For a COOP to be eligible for federal startup assistance, its “governing documents [must] incorporate ethics and conflict of interest standards protecting against insurance industry involvement and interference.” Additionally, the federal advisory board that would be established to oversee the funding program for COOPs specifically bars any insurance industry involvement. 

Just think, all these potential decision makers are the same genuises who bought $10,000 toilet seats for the Pentagon.  Professional Bureaucrats, state Democratic Party Politial hacks, and Beancounters will be making life and death decisions over whether you are enough of a viable return on their investment in your Healthcare to making treating your illness a worthwhile proposition. 

Mr. Jones, I’m sorry you need a quadruple bypass.  But, at your age, surgery just would not be  fiscally responsible.  Here is a bottle of Flintstones Vitamins.  Good luck. 

Sarah Palin was exactly right.  God help us all.

Sources:  deathpanels.com, abcnews.com, mediamatters.org, Sarah Palin’s Facebook page, Provisions of The Federal Healthcare Measures

  

3 thoughts on ““Soylent Green is People!”

  1. ladyingray's avatar ladyingray

    Of course Sarah Palin was right. She’s a common sense person who can read and think for herself, unlike the Obama sheeple…

    Great post.

    Like

  2. Laura in Maryland's avatar Laura in Maryland

    We had death panels BEFORE the bill. If a person needs a transplant, he cannot simply schedule on with the local hospital. There is a medical panel that assesses a patients need, age, other conditions, lifestyle, and prognosis. That panel determines elligibility and position for the transplant waiting list.

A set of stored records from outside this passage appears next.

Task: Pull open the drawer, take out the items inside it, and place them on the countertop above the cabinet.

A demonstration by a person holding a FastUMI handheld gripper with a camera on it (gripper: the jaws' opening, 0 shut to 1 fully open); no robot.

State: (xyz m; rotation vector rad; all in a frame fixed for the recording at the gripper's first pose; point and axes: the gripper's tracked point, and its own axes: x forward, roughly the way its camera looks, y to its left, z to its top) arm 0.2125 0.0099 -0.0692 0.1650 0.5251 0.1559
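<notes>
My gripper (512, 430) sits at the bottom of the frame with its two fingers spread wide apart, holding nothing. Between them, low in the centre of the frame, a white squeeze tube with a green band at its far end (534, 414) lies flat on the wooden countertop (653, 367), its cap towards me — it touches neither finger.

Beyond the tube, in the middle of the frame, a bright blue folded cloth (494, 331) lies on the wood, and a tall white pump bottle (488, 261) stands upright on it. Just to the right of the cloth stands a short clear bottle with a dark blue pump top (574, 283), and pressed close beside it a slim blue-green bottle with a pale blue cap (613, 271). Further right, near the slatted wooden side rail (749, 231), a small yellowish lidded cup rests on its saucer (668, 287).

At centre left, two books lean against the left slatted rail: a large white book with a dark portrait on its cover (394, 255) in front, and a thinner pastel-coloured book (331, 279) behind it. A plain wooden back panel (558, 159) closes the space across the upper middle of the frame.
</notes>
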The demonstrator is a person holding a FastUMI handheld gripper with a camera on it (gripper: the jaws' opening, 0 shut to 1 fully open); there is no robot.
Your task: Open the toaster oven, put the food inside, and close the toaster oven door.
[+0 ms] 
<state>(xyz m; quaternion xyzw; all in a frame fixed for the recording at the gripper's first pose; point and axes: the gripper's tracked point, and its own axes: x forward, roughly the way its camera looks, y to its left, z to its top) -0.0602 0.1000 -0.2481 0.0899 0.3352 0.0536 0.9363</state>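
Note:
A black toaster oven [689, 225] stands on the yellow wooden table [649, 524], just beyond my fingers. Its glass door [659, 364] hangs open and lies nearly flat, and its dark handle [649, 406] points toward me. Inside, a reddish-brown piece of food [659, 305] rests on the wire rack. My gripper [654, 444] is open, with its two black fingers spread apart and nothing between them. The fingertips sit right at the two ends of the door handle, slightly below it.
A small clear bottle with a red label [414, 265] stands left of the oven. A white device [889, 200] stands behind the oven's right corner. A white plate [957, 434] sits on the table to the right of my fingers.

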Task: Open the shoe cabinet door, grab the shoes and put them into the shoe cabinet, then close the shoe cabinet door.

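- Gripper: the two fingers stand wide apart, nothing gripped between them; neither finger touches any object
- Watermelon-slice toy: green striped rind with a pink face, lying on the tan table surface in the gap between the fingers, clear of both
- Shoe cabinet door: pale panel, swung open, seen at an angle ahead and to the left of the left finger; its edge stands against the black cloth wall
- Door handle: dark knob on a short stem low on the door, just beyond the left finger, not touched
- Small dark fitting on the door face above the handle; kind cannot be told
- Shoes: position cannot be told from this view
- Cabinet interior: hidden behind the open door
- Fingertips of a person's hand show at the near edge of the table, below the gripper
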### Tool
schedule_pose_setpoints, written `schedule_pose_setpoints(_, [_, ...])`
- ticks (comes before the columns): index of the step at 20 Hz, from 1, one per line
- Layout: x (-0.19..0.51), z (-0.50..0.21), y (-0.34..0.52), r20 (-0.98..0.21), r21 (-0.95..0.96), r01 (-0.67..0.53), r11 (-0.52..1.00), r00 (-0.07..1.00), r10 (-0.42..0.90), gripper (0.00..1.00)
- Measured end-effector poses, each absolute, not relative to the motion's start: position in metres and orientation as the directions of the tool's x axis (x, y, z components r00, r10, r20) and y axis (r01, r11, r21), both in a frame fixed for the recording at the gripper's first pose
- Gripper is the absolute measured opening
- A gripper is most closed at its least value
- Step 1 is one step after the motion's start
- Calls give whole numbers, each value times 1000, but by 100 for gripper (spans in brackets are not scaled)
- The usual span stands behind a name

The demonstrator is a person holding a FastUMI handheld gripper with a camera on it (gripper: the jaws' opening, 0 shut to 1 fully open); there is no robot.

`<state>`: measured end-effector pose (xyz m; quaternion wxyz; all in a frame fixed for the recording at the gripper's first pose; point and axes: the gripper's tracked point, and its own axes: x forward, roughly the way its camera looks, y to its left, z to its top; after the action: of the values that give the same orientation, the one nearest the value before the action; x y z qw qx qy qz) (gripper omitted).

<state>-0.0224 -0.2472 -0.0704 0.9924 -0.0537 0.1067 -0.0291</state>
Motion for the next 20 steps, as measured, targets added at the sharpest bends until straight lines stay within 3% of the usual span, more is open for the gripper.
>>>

    If you are elderly, a drug user, drinker, or otherwise in poor health, forget about a transplant and wait to DIE. That is what happens with any resource that exceeds demand. Either the marketplace will determine how it is distributed, or an artificial entity will intervene. Either way, some will do without.

    You can put lipstick on a death panel, but someone is still going to die.